An interesting perspective is the unemployment situation in the ten “battleground states.” In Michigan, Pennsylvania, Colorado, Iowa, New Hampshire and Virginia, the unemployment rate increased 0.1%. The impact of these results is somewhat cloudy as one of these states, Michigan, (8.6 percent unemployment), is above the national average; Colorado (8.2 percent) is at the national average. Meanwhile, Iowa (5.2 percent), New Hampshire (5.1 percent), and Virginia (5.7 percent) are far below the average.
In Nevada, Florida, and North Carolina, the unemployment rate stayed the same, yet these states had unemployment rates far above the national average. Nevada was at 11.6 percent, North Carolina at 9.4 percent and Florida at 8.6 percent.
In Ohio, unemployment hit 7.2 percent, far below the national average.
The question political pundits are asking is whether individual state unemployment numbers will influence the election. Or, are voters mostly tracking the national average when they consider the health of the U.S. economy?

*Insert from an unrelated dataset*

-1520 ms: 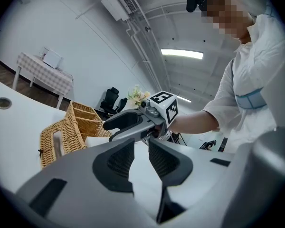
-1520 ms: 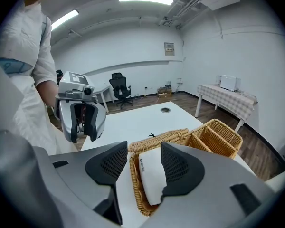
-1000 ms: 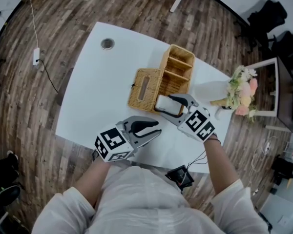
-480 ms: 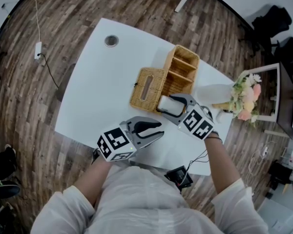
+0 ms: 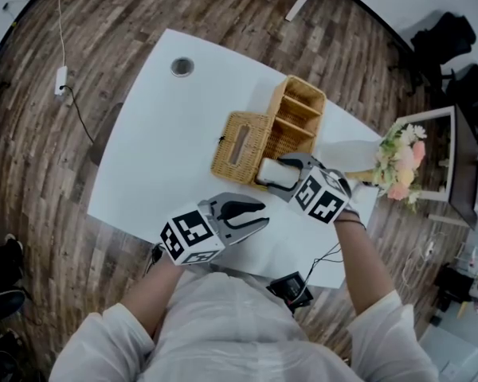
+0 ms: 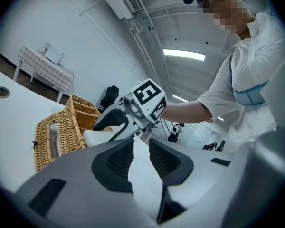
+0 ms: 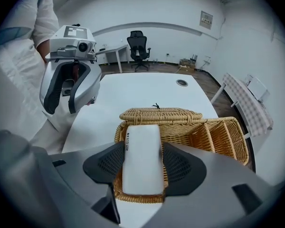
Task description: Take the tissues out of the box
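A white tissue pack point(image 5: 272, 173) sits between the jaws of my right gripper point(image 5: 271, 172), which is shut on it just above the near end of the wicker box point(image 5: 291, 138). In the right gripper view the tissue pack point(image 7: 142, 146) fills the gap of the right gripper point(image 7: 142, 167), with the box's open compartment point(image 7: 133, 184) under it. The box's slotted wicker lid point(image 5: 239, 146) lies to the left. My left gripper point(image 5: 259, 213) is open and holds nothing, near the table's front edge. In the left gripper view its own jaws point(image 6: 141, 158) stand apart, facing the right gripper point(image 6: 133, 110).
The white table point(image 5: 159, 157) has a round cable hole point(image 5: 182, 67) at the far left. A bunch of flowers point(image 5: 398, 153) stands at the right end. A small black device point(image 5: 291, 286) hangs by the near edge. The wicker box has divided compartments point(image 5: 299, 110) at its far end.
The right gripper has kept its hold on the tissue pack and shifted only slightly over the box. The left gripper has stayed open in about the same place.
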A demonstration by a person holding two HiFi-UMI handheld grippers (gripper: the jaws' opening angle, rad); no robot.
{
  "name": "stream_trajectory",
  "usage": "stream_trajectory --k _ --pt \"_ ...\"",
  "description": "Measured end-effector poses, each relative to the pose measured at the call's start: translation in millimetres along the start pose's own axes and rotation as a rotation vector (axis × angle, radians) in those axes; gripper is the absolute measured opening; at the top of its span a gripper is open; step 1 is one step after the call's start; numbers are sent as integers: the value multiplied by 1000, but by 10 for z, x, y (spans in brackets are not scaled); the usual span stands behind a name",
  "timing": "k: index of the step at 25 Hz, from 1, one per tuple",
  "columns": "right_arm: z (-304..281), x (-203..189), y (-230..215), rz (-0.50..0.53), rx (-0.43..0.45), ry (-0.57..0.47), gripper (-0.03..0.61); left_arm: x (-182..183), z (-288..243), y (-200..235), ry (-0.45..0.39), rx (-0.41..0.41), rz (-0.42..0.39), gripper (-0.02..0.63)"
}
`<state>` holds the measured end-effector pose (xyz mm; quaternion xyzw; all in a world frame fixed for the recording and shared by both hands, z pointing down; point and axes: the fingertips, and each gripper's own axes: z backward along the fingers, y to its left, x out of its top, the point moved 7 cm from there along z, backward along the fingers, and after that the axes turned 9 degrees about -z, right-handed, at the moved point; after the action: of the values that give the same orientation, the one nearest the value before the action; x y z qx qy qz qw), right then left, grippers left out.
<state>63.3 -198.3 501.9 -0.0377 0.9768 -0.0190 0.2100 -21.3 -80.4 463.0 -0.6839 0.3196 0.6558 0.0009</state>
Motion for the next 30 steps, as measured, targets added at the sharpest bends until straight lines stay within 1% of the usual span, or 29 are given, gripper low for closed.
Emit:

Regarding the latter, it might be useful to consider more unemployment facts. Some 12.7 million people are unemployed in the U.S. This number excludes those who have stopped searching for jobs and those who are underemployed.
Blacks have the highest unemployment at 14.4%. In spite of this amazingly high percentage, Obama is still expected to receive very strong support from this group.
Long-term unemployed totaled 5.4 million, or 41.9% of the total unemployed. A lot of people have been looking for work for a very long period of time.
Part time involuntary workers total 8.2 million. These are people who would like more work but cannot find it.
And finally new job growth is approximately equal to the sum of those being laid off and new workers looking for jobs; this is evident as the national rate unemployment rate stayed the same.
The overall rate will likely be unfavorable for the incumbent president, as it is not expected to decline meaningfully before the election and is reflective of an anemic economy.